* _Work item_: Find the string "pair" in the listing below and return each line it appears in.

* _Source records_:

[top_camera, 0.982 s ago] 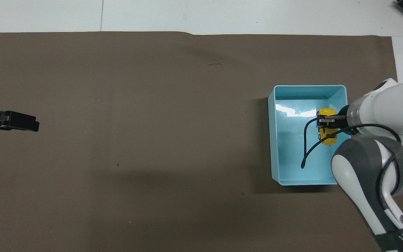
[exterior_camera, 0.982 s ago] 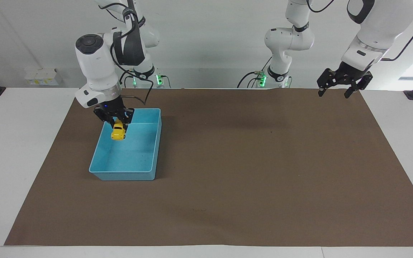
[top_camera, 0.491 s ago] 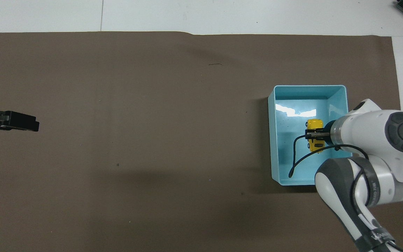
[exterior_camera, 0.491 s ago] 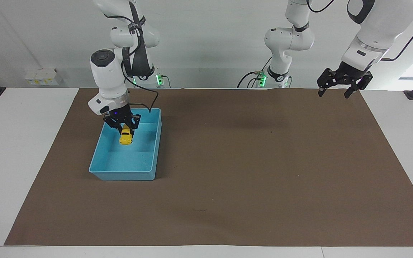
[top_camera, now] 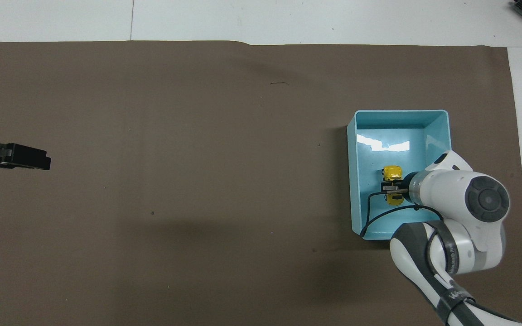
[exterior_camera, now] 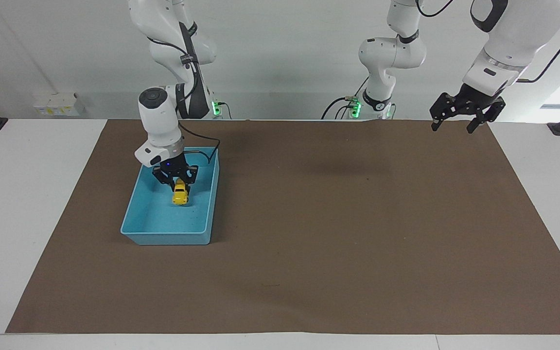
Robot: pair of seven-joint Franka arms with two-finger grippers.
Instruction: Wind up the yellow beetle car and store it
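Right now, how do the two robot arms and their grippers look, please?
Both arms have glossy white rounded shells with dark grey joint caps and bands. A thin black cable loops along each arm. The right gripper and the left gripper are black, built of open metal links with two fingers. A small blue light glows on the right wrist, and green lights show at the arm bases.

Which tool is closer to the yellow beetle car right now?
Right. The right tool grips the yellow beetle car inside the blue bin; the left tool waits, open, over the table's other end.
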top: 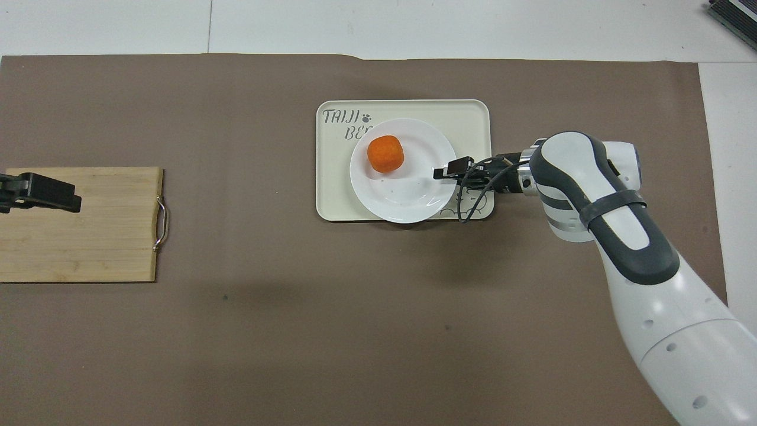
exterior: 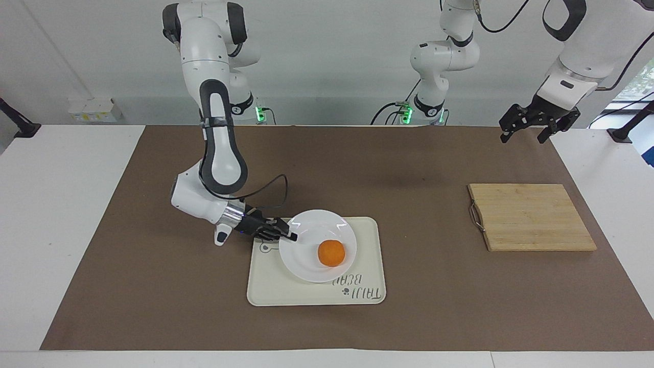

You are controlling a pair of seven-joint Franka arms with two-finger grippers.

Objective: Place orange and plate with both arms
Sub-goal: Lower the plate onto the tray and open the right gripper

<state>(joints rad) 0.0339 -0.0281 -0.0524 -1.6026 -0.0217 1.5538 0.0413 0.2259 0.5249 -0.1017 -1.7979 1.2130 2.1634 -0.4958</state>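
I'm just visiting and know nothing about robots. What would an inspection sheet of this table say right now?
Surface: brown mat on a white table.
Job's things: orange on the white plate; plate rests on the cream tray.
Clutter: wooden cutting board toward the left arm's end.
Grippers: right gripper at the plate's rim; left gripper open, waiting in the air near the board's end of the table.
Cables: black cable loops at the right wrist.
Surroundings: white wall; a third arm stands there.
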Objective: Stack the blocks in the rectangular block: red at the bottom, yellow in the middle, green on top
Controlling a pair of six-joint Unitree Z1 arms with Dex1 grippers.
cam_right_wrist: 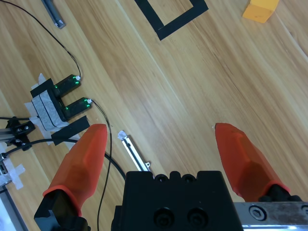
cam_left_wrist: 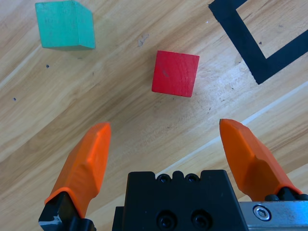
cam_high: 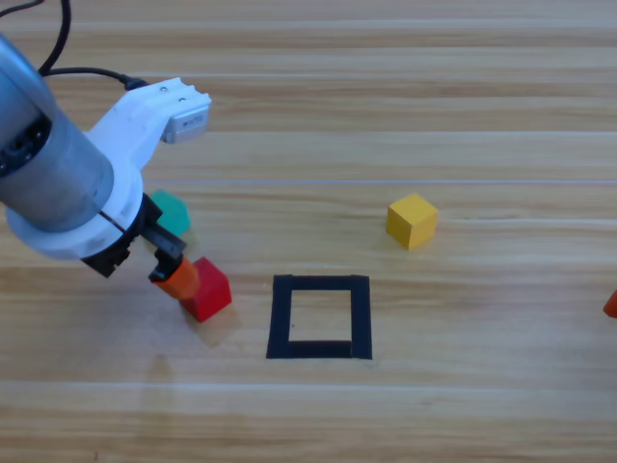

* _Answer_:
Robot: pair of seven-joint Franka arms with two-finger grippers.
You are controlling a pair of seven-joint Franka arms with two-finger grippers.
Controlling a pair of six-joint Unitree Z1 arms with Dex1 grippers.

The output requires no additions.